> **Work item**
The output is the lines below from the one with "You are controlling" through the one with "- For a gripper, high", both included, printed exactly and with no other line.

(Dataset records)
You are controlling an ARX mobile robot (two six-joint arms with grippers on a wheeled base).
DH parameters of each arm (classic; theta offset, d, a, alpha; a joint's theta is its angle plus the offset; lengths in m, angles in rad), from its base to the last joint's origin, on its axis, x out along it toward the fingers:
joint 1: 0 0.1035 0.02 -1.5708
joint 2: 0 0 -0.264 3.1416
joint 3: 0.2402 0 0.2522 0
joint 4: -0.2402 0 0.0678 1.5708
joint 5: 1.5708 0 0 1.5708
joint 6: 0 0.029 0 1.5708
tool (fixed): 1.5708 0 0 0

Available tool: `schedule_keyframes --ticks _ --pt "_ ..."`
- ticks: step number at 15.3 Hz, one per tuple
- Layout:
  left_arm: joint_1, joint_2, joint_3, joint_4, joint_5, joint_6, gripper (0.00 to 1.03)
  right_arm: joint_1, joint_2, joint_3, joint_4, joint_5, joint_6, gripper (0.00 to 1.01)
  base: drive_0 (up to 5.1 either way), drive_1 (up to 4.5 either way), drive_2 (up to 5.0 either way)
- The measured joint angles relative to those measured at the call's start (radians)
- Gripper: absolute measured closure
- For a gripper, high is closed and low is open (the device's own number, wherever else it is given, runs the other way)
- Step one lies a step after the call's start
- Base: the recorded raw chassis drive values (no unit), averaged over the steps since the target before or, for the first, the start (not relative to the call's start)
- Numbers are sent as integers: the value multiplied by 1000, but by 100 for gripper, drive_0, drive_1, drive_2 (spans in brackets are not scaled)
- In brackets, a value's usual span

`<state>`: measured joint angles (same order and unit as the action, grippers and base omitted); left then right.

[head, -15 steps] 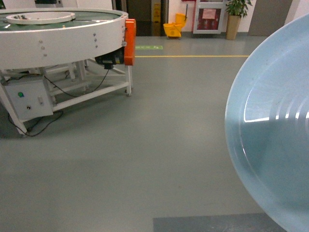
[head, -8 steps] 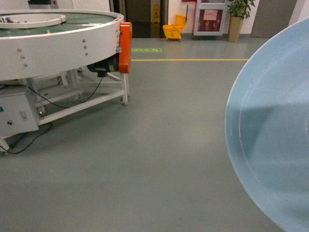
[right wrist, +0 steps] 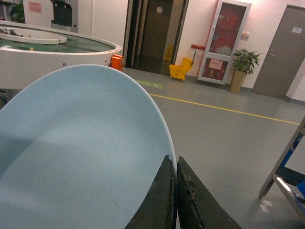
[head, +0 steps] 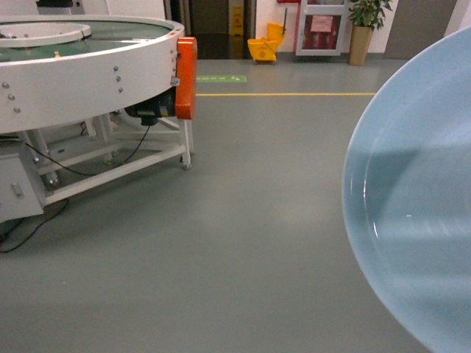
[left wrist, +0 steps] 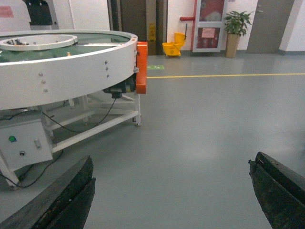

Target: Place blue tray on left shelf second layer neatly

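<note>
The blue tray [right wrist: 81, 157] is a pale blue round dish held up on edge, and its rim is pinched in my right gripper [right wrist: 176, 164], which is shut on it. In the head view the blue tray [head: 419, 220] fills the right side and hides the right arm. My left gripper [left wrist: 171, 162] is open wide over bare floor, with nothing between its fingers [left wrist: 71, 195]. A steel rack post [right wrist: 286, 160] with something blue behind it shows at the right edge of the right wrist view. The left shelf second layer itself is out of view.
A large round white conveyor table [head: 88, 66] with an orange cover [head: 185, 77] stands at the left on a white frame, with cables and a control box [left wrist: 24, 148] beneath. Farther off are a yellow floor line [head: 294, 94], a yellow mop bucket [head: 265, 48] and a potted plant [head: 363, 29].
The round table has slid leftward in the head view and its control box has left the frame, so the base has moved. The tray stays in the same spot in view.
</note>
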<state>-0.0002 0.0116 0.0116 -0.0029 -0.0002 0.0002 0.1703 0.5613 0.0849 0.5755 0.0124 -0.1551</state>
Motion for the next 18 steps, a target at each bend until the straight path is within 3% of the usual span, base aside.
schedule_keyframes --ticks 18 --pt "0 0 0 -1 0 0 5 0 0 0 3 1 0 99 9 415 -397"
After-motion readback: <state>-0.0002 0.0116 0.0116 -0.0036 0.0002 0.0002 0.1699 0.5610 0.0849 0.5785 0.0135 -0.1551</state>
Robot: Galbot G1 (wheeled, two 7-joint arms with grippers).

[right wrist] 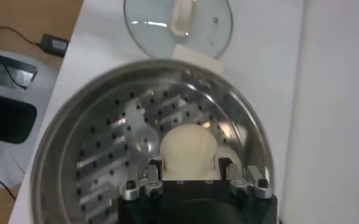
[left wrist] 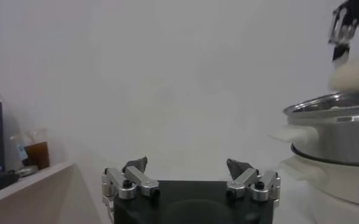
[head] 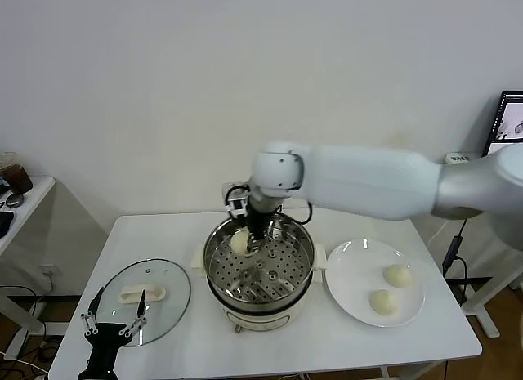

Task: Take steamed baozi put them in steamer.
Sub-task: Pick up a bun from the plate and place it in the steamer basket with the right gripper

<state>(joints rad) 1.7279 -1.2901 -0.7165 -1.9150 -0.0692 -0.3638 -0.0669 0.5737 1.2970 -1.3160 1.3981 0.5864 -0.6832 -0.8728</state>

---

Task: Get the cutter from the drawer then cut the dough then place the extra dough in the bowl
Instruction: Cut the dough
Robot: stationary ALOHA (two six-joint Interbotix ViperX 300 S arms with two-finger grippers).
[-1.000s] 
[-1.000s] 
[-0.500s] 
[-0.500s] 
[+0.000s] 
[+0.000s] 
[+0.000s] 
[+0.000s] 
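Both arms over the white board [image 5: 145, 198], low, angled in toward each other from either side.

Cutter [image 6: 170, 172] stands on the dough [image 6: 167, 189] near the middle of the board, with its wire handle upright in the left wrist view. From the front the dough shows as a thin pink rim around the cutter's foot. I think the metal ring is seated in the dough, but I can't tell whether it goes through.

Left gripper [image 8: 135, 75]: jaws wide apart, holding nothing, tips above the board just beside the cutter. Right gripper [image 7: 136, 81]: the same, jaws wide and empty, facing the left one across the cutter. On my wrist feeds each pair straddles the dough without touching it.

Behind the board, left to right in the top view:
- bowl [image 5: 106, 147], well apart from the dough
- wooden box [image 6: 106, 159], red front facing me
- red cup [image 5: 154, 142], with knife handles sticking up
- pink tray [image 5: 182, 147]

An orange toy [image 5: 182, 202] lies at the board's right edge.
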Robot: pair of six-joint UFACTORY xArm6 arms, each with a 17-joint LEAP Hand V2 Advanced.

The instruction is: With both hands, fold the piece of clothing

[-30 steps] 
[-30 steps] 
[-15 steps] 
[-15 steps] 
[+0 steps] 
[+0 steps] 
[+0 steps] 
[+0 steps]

> **Exercise response**
You are controlling an ARX mobile robot (two six-joint arms with grippers on a wheeled base).
DH parameters of each arm (classic; theta offset, d, a, alpha; a joint's theta is its angle plus the offset; lengths in m, angles in rad), from its base to the last joint's origin, on its axis, x out along it toward the fingers:
joint 1: 0 0.1035 0.02 -1.5708
joint 2: 0 0 -0.264 3.1416
joint 3: 0.2402 0 0.2522 0
joint 4: -0.2402 0 0.0678 1.5708
joint 5: 1.5708 0 0 1.5708
joint 6: 0 0.029 0 1.5708
tool (fixed): 1.5708 0 0 0

Available tool: `schedule_keyframes --ticks _ --pt "_ ..."`
- ticks: step number at 15.3 Hz, one per tuple
- Layout:
  left_arm: joint_1, joint_2, joint_3, joint_4, joint_5, joint_6, gripper (0.00 to 1.03)
  right_arm: joint_1, joint_2, joint_3, joint_4, joint_5, joint_6, gripper (0.00 to 1.01)
  base: drive_0 (up to 5.1 either way), drive_1 (up to 4.5 either way), drive_2 (up to 5.0 either way)
- The measured joint angles relative to those measured at the call's start (radians)
- Gripper: absolute measured closure
- For a gripper, high is closed and low is open (the device's own number, wherever else it is given, runs the other way)

That wraps up the exercise.